AVAILABLE DATA Start Marker
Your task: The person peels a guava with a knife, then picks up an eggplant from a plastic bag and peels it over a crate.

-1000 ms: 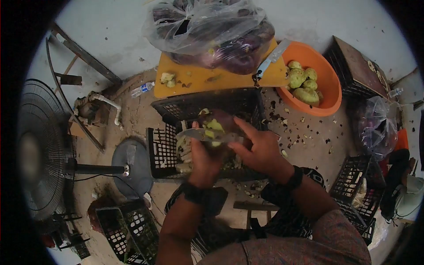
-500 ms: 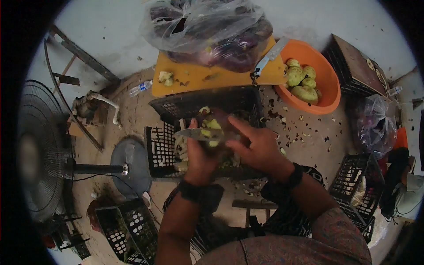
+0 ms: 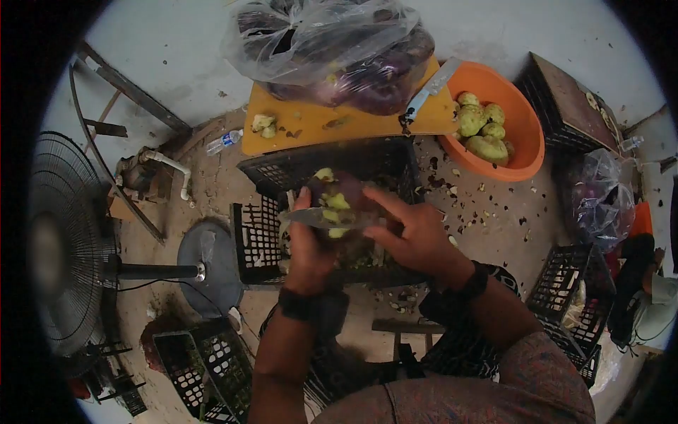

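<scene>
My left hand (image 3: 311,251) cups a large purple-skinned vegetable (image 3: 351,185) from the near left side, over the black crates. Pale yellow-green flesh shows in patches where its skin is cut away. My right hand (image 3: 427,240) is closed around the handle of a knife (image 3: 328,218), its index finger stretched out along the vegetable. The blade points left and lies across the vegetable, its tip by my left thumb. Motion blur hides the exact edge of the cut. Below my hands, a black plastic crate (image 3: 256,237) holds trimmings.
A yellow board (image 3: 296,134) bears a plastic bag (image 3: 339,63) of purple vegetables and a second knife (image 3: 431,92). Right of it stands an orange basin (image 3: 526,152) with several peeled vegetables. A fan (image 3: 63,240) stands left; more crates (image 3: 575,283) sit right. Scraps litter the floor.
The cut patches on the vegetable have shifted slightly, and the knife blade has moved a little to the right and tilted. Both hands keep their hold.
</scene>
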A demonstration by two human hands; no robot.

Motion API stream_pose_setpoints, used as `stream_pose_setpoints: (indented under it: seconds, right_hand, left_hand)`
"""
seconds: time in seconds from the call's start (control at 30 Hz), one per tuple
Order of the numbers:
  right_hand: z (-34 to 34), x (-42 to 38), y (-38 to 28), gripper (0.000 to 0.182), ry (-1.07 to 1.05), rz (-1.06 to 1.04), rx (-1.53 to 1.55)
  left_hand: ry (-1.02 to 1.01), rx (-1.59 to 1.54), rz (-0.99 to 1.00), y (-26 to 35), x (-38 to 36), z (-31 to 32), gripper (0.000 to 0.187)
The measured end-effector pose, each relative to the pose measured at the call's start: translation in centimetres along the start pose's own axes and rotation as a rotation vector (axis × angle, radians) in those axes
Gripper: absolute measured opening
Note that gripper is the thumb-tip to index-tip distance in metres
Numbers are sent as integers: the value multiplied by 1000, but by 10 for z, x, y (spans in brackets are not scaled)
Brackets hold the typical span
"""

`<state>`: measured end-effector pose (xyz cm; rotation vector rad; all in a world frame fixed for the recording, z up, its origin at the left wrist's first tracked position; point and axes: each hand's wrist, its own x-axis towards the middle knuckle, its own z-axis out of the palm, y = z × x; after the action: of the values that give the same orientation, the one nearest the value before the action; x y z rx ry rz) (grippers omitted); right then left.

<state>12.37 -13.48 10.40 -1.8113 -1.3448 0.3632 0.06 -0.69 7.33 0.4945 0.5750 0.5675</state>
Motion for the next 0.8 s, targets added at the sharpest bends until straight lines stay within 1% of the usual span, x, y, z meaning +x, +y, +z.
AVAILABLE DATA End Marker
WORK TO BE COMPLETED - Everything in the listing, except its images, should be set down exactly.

RESULT FOR THIS TASK -
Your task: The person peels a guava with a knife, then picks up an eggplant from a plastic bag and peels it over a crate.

-1000 ms: 
-500 ms: 
+0 ms: 

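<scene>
My left hand (image 3: 311,251) cups a large purple-skinned vegetable (image 3: 351,185) from the near left side, over the black crates. Pale yellow-green flesh shows in patches where its skin is cut away. My right hand (image 3: 427,240) is closed around the handle of a knife (image 3: 328,218), its index finger stretched out along the vegetable. The blade points left and lies across the vegetable, its tip by my left thumb. Motion blur hides the exact edge of the cut. Below my hands, a black plastic crate (image 3: 256,237) holds trimmings.
A yellow board (image 3: 296,134) bears a plastic bag (image 3: 339,63) of purple vegetables and a second knife (image 3: 431,92). Right of it stands an orange basin (image 3: 526,152) with several peeled vegetables. A fan (image 3: 63,240) stands left; more crates (image 3: 575,283) sit right. Scraps litter the floor.
The cut patches on the vegetable have shifted slightly, and the knife blade has moved a little to the right and tilted. Both hands keep their hold.
</scene>
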A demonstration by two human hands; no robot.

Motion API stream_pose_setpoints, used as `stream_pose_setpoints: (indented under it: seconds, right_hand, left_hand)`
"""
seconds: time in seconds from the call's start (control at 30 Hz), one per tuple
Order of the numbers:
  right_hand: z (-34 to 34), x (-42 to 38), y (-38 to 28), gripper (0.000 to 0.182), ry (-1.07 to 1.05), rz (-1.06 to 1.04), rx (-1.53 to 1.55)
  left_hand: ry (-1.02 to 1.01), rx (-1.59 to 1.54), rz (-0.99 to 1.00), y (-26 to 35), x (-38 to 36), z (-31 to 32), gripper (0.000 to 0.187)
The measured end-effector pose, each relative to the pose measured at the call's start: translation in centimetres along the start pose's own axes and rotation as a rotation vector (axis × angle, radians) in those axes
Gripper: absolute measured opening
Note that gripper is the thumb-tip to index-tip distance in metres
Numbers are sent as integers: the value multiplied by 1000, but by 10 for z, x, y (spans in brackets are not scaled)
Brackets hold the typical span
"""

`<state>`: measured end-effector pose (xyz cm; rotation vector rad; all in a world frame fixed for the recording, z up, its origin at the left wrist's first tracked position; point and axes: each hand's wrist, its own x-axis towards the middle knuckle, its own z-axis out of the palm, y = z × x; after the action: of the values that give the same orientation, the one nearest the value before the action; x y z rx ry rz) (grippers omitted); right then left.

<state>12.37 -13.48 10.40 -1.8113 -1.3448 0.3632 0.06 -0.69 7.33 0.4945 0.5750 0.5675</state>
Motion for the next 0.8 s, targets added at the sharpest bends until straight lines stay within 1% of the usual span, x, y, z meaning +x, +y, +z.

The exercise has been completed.